Date d'ajout : mardi 18 avril 2017
par Patrice COUSIN
ESPRIT & VIE, juin 1980
Nos lecteurs connaissent Cl. Brossolette. De sa thèse de doctorat « Henry Maret, le combat d’un théologien pour la démocratie chrétienne » ils ont lu deux C.R. (Cf. « Esprit et Vie », 27-29 juin 1978, p. 398-400 et 10 mai 79, p. 278-279.), l'un plus détaillé, l'autre plus ramassé. Le volume d'aujourd'hui en est le complément : c'est le Cours inédit professé par lui en 1850-51 et qui inaugure une série annexe de la collection « Théologie historique » « Textes, dossiers, documents ».
Préface par É. Poulat, éclairé par une longue introduction (65 p.) où l’éditeur décrit l’évolution philosophique et théologique d’H.M., ce Cours présentait alors une actualité certaine. L'ancien journaliste de « l’Ère nouvelle » frais émoulu docteur, venait d’être nommé à la chaire de dogme de la Faculté de théologie de la Sorbonne. En cette brève période de la IIe République, il expose dans son Cours les différents systèmes de rapports entre les deux puissances : l'État subordonné à l'Église, l’Église subordonnée à l'État ; après avoir montré leur malfaisance, il aborde avec plus de développements le 3e système : l’alliance légale et politique entre l’État et l'Église, qui a fonctionné durant de nombreux siècles : l'orateur, après avoir reconnu qu'il a assuré à l’Empire tardif et au haut Moyen Age une prospérité réciproque, démontre qu'il s'est ensuite dégradé : contrainte des consciences par l'État, abandon par les gens d’Église de l’esprit évangélique qui les ont fait céder très souvent aux tentations de la richesse et du pouvoir politique au point que ses avantages ont été étouffés par ses méfaits.
Depuis cinquante ans, un ordre nouveau s’est établi : la Séparation légale de l’Église ct de l’État (que n’infirme pas le Concordat qui règle des problèmes administratifs) ; il vise a l'harmonie morale entre les deux pouvoirs dans une liberté générale limitée seulement par les lois dc l'État, il favorise l'épanouissement des personnes et la convivance des doctrines religieuses ct philosophiques.
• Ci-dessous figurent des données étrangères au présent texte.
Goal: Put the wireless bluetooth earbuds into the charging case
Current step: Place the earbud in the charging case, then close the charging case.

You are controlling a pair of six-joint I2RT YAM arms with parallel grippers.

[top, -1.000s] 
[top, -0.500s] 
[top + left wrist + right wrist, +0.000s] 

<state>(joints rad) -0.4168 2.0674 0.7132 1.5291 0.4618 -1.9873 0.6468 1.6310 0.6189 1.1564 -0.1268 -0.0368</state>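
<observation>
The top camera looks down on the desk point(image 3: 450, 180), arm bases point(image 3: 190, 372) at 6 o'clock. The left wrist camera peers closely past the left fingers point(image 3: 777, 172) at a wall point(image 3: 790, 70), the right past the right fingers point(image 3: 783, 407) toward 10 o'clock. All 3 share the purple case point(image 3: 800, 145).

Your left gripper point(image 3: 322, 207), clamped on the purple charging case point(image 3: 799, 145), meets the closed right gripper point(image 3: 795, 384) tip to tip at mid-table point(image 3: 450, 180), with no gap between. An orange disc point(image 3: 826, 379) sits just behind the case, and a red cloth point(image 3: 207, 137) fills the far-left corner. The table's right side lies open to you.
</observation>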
Tel est l'exposé du catholicisme libéral professé par H. Maret : il distingue soigneusement de la tolérance civile, la tolérance dogmatique qu'il déclare inacceptable parce qu'elle conduit à l'indifférentisme et au scepticisme, l’intolérance dogmatique est nécessaire pour maintenir la cohésion et l'identité doctrinale de l'Église.
Par contre il majore parfois les excès de pouvoir de l’Église au Moyen Age parlant de « dicta-
ture pontificale » (Citons un exemple : Innocent III, si représentatif du XIIIe s., rappelons son impuissance en face des déviations des croisades, celle de l'Ouest contre les Albigeois, celle de l'Est avec la prise de Constantinople. Un historien sérieux l'a ainsi jugé : « il agissait en père spirituel de la chrétienté plutôt qu'en autocrate autoritaire » (Dom Knowles, Nouvelle Histoire de l’Église, t. II, p. 399), il faudrait mieux dire « en arbitre suprême de la chrétienté ». A l'opposé, il se fait des illusions, excusables à son époque, sur l'harmonie morale que va créer, selon lui, « l’alliance entre le catholicisme et la liberté intellectuelle, fondement de toutes libertés civiles et sociales, alliance qui renferme l'avenir du monde moral ».
Le style, oratoire (Lacordaire et ses Conférences ne sont pas loin !) a un peu vieilli, les nobles espérances d’H.M. ne se sont que partiellement réalisées, du moins il a affirmé avec force que la tradition de l’Église a toujours déclaré que l'adhésion à la foi chrétienne devait être libre et que c’est dans un climat de liberté que le christianisme peut le mieux épanouir les croyants dans la sainteté et montrer par des œuvres caritatives, multiples et variées, sa bienfaisance dans la société.